Clipping canopy foliage between the rows allows more air movement, which is unfavourable to disease spread. Because of the planting configuration Canadian growers use, they are able to clip between individual sets of rows.
Hinds said: "In the UK, our flat-bed system of growing carrots means that just the outside of the beds can be clipped.
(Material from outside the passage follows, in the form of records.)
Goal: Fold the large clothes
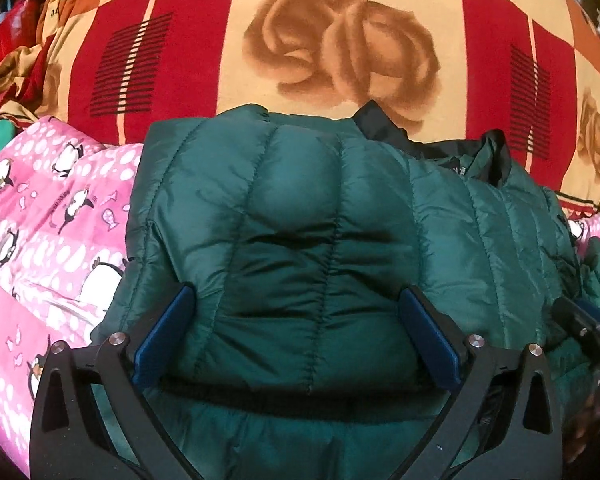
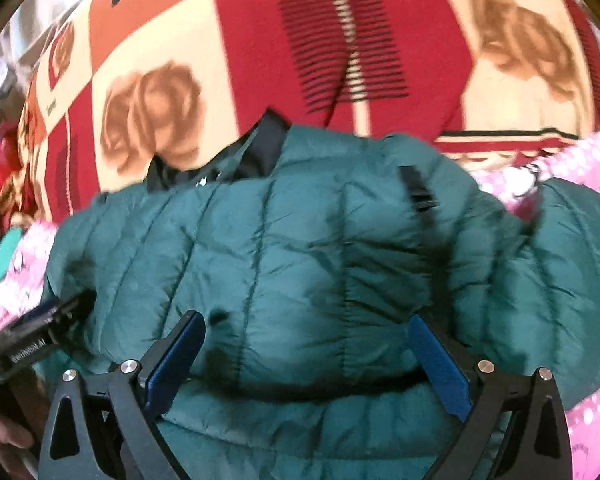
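A dark green quilted puffer jacket (image 1: 300, 216) lies folded over on a bed, its black collar (image 1: 380, 120) toward the far side. My left gripper (image 1: 296, 300) is open, its blue pads straddling the jacket's near folded edge and resting on the fabric. In the right wrist view the same jacket (image 2: 300, 240) fills the middle, with the black collar (image 2: 260, 148) at the back and a black strap (image 2: 420, 188) on top. My right gripper (image 2: 308, 328) is open, jaws wide over the jacket's near edge. The other gripper's body (image 2: 40, 332) shows at the left.
A red and cream rose-print blanket (image 1: 340, 40) covers the bed beyond the jacket. A pink penguin-print quilt (image 1: 48, 208) lies under and left of the jacket, and shows at the right in the right wrist view (image 2: 580, 160). Crumpled red and green cloth (image 1: 4, 92) sits far left.
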The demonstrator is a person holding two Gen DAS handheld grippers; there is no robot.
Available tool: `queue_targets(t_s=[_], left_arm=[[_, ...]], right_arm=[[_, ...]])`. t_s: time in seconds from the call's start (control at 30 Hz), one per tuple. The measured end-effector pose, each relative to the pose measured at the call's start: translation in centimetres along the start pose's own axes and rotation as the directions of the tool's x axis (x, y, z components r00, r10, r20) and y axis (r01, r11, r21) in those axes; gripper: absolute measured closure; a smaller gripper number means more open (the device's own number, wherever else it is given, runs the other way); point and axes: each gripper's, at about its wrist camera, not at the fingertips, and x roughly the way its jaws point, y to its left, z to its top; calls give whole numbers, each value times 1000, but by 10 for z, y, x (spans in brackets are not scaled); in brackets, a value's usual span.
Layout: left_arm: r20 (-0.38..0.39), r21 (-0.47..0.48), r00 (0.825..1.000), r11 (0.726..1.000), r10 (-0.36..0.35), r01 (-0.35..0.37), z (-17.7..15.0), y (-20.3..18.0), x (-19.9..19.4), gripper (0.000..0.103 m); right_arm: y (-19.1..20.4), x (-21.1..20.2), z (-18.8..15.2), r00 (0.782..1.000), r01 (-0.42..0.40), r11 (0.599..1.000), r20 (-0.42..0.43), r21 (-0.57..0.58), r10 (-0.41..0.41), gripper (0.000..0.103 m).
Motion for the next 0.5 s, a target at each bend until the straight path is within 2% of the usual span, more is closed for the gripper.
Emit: queue_targets(t_s=[0.07, 0.13, 0.3, 0.4, 0.5], left_arm=[[0, 6, 1000, 1000, 6, -6, 0, -1, 1, 1], [4, 8, 1000, 1000, 8, -8, 0, -2, 1, 1], [9, 10, 1000, 1000, 8, -8, 0, -2, 2, 0], [10, 17, 1000, 1000, 16, -16, 0, -4, 1, 0], [-28, 12, 999, 1000, 15, -15, 1, -3, -9, 1]], right_arm=[[-2, 6, 0, 999, 29, 999, -35, -15, -29, 1], [-3, 15, -2, 994, 89, 995, -57, -45, -91, 1], [-16, 31, -6, 993, 53, 998, -105, 13, -52, 0], [-15, 29, -5, 992, 61, 998, -108, 5, -60, 0], [-13, 16, -3, 994, 62, 998, -89, 19, -60, 0]])
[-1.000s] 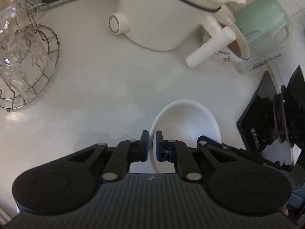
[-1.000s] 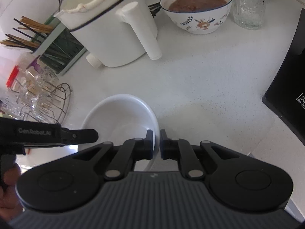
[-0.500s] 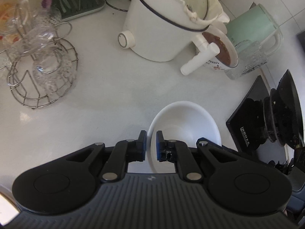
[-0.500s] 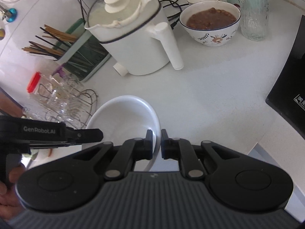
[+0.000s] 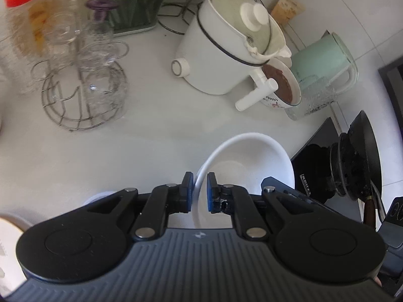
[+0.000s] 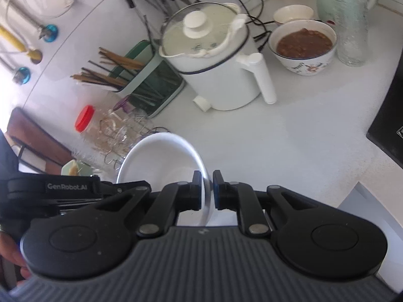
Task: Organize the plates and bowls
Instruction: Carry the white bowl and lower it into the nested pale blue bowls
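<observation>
An empty white bowl [image 5: 252,161] hangs above the white counter [image 5: 126,151], held from both sides. My left gripper [image 5: 200,192] is shut on the bowl's left rim, blue pads pressing on either side of the edge. In the right wrist view the same bowl [image 6: 161,161] sits to the left, and my right gripper [image 6: 207,192] is shut on its right rim. The left gripper's black body shows at that view's left edge, with a hand below it. The bowl is tilted slightly.
A white electric pot [image 5: 226,58] stands behind, its handle toward a patterned bowl of brown food [image 6: 303,45], a glass tumbler [image 6: 352,37] and a mint kettle [image 5: 325,60]. A wire rack of glasses [image 5: 83,83], a chopstick holder [image 6: 141,83] and a black cooktop [image 6: 388,110] border the counter.
Both grippers have risen with the bowl between them; the counter and the pot look farther away and more of the back wall shows. Both grips are unchanged.
</observation>
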`<state>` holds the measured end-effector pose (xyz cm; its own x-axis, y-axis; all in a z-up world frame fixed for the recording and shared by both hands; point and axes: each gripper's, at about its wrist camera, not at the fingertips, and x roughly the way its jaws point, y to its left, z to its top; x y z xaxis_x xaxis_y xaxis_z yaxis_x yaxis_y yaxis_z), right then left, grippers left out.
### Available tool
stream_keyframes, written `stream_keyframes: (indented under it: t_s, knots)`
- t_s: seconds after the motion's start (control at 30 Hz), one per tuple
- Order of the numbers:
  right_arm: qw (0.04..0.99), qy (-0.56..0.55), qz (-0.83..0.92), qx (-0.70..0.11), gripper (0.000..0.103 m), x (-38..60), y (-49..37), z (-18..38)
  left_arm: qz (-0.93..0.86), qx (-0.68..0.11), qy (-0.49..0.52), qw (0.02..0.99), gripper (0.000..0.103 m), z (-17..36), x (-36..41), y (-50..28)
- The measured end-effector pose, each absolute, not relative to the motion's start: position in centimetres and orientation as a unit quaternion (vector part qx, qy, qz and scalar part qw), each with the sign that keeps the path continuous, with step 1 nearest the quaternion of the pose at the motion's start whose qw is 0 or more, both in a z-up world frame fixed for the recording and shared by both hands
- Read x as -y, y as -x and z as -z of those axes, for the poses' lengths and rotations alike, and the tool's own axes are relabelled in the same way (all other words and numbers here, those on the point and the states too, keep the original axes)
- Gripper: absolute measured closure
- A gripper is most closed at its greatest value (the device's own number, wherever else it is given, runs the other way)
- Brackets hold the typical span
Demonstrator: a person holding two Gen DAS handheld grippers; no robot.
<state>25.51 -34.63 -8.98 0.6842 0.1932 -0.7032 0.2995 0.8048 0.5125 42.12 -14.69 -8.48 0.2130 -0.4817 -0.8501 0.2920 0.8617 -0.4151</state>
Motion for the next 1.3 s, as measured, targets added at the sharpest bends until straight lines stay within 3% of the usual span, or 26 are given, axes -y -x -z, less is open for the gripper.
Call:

However, in trials last year, this was still shown to reduce infection by 50 per cent."
He said the technique could be particularly important for the carrot variety Nairobi.
Hinds also reminded growers that disease risk could be reduced by managing nitrogen use to avoid crops developing a lush canopy. "Irrigation is another factor, especially from hose reels where large droplet sizes can cause canopies to fall over," he said.
BASF field vegetable product manager Robert Storer said Sclerotinia was difficult to keep out of rotation because of its wide host range that included potatoes, spring beans, peas and cabbage.
The resting bodies produced by the pathogen as an overwintering mechanism can remain viable in soil for up to 10 years, acting as a source of new infections with every cultivation.
BASF - manufacturer of the fungicide Signum, which has on-label approval for carrots - sponsors a Sclerotinia monitoring scheme for carrots, based on the germination pattern of spores in the soil.
Hinds said: "It helps growers assess disease risk and predicts when to apply their first fungicide treatments. It is vital that the first fungicide spray is applied early before the foliage has a chance to close over and starts to senesce. Once the disease is in the crop, it is impossible to get rid of it."
- Monitoring starts in May, with reports available from www.agricentre.basf.co.uk from June.